## Task directions
Where an image appears, leave it out; otherwise repeat the data exactly.

## Dataset content
★ ★ ★
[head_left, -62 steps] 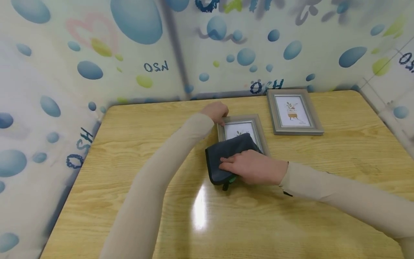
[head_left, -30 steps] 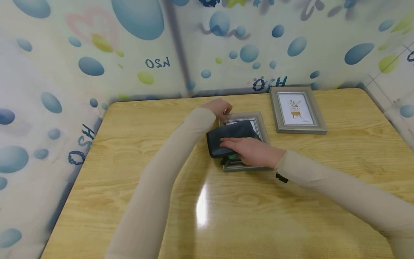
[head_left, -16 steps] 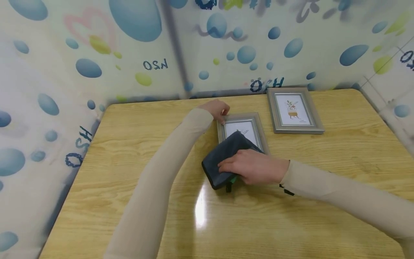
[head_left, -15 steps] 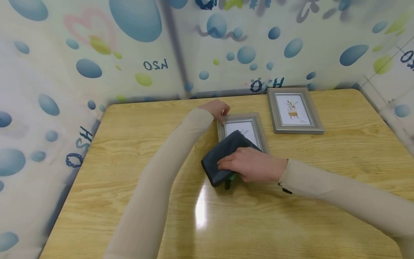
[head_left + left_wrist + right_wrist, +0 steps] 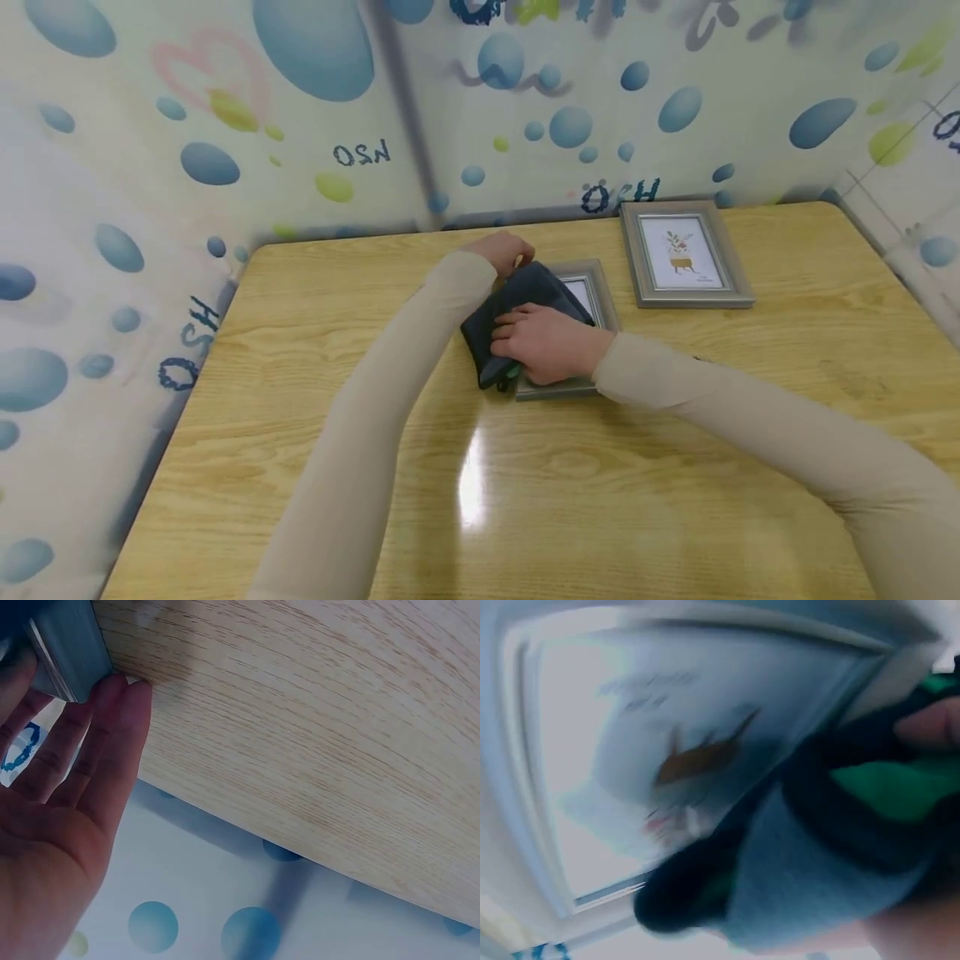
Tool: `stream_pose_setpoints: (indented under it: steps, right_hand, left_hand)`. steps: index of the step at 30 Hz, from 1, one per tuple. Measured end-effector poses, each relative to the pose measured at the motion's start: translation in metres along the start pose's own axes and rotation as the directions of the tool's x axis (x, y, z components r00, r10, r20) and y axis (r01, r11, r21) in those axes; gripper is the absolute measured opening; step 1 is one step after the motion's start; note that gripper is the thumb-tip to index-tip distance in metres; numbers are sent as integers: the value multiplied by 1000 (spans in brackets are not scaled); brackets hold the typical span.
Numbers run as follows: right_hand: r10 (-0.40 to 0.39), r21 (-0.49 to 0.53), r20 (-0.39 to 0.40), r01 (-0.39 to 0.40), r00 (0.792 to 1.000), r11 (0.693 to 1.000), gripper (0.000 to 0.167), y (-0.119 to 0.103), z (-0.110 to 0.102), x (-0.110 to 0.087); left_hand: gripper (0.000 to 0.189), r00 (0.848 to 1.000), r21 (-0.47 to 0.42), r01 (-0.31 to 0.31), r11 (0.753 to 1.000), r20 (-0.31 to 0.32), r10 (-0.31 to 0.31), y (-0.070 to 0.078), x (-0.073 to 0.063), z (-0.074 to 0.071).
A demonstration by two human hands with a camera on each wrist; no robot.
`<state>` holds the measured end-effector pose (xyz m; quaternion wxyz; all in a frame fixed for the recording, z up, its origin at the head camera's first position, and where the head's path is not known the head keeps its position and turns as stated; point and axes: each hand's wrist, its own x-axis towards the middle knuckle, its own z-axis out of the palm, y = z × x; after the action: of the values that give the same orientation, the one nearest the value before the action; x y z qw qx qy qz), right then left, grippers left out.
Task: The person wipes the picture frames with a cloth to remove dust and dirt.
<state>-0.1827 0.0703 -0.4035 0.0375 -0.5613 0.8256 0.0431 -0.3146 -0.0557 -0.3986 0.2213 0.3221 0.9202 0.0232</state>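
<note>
A picture frame point(image 5: 606, 300) with a grey border lies on the table, its upper left corner held by my left hand point(image 5: 506, 250). In the left wrist view, my fingertips point(image 5: 135, 705) curl against the edge of the frame's corner point(image 5: 79, 660), the thumb on its face. My right hand point(image 5: 551, 343) grips a folded dark blue cloth point(image 5: 536, 285) with black edging, laid over the left part of the frame. The right wrist view is blurred; it shows the cloth's green side point(image 5: 889, 787), my thumb point(image 5: 930, 724) on it, and the framed plant-pot print point(image 5: 697, 761).
Another grey frame point(image 5: 686, 254) with a plant-pot print lies to the right, near the table's back edge. The wood-grain table point(image 5: 322, 333) meets a bubble-patterned wall covering point(image 5: 450, 125) behind it. A light reflection shows on the tabletop in front.
My right hand and the cloth have moved from the frame's lower part up and left, towards its upper left corner. The left hand stays at the corner; the frames keep their places.
</note>
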Motion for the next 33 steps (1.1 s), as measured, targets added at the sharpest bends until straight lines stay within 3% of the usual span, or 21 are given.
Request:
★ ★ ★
## Exercise response
[head_left, -62 steps] 
[head_left, -30 steps] 
[head_left, -16 steps] 
[head_left, -15 steps] 
[head_left + left_wrist + right_wrist, +0 steps] 
Tool: `stream_pose_setpoints: (indented under it: steps, right_hand, left_hand)`. steps: index of the step at 30 Hz, from 1, one per tuple. Measured end-effector poses, each relative to the pose measured at the motion's start: translation in metres along the start pose's own axes and rotation as the directions of the tool's x axis (x, y, z components r00, r10, r20) and y axis (r01, r11, r21) in those axes; gripper is the absolute measured opening; step 1 is one step after the motion's start; note that gripper is the thumb-tip to index-tip distance in metres; numbers are sent as integers: the value multiplied by 1000 (spans in brackets are not scaled); brackets hold the typical span.
Numbers run as follows: right_hand: r10 (-0.40 to 0.39), r21 (-0.49 to 0.53), r20 (-0.39 to 0.40), r01 (-0.39 to 0.40), r00 (0.792 to 1.000), r11 (0.693 to 1.000), gripper (0.000 to 0.167), y (-0.119 to 0.103), z (-0.110 to 0.102), x (-0.110 to 0.087); left_hand: gripper (0.000 to 0.189), r00 (0.848 to 1.000), r21 (-0.47 to 0.42), r01 (-0.31 to 0.31), r11 (0.753 to 1.000), r20 (-0.31 to 0.32), r10 (-0.31 to 0.31), y (-0.070 to 0.078), x (-0.073 to 0.063), z (-0.074 to 0.071).
A demonstration by two human hands with a camera on each wrist; no robot.
`<state>` holds the measured end-effector pose (xyz m; quaternion wxyz; all in a frame fixed for the recording, z up, its origin at the head camera's first position, and where the head's path is not known the head keeps its position and turns as stated; point and axes: each hand's wrist, its own x-axis towards the middle knuckle, its own z-axis out of the palm, y = z × x; after the action: of the values that give the same orientation, the one nearest the value before the action; x y z qw qx qy qz), right then left, grippers left out.
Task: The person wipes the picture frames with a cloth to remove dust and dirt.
<state>-0.1827 0.0703 -0.4035 0.0375 -0.5613 0.8256 0.0431 -0.3146 -0.0557 -0.3986 0.2213 0.3221 0.9202 0.0232</state>
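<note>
A picture frame point(image 5: 606, 300) with a grey border lies on the table, its upper left corner held by my left hand point(image 5: 506, 250). In the left wrist view, my fingertips point(image 5: 135, 705) curl against the edge of the frame's corner point(image 5: 79, 660), the thumb on its face. My right hand point(image 5: 551, 343) grips a folded dark blue cloth point(image 5: 536, 285) with black edging, laid over the left part of the frame. The right wrist view is blurred; it shows the cloth's green side point(image 5: 889, 787), my thumb point(image 5: 930, 724) on it, and the framed plant-pot print point(image 5: 697, 761).
Another grey frame point(image 5: 686, 254) with a plant-pot print lies to the right, near the table's back edge. The wood-grain table point(image 5: 322, 333) meets a bubble-patterned wall covering point(image 5: 450, 125) behind it. A light reflection shows on the tabletop in front.
My right hand and the cloth have moved from the frame's lower part up and left, towards its upper left corner. The left hand stays at the corner; the frames keep their places.
</note>
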Motion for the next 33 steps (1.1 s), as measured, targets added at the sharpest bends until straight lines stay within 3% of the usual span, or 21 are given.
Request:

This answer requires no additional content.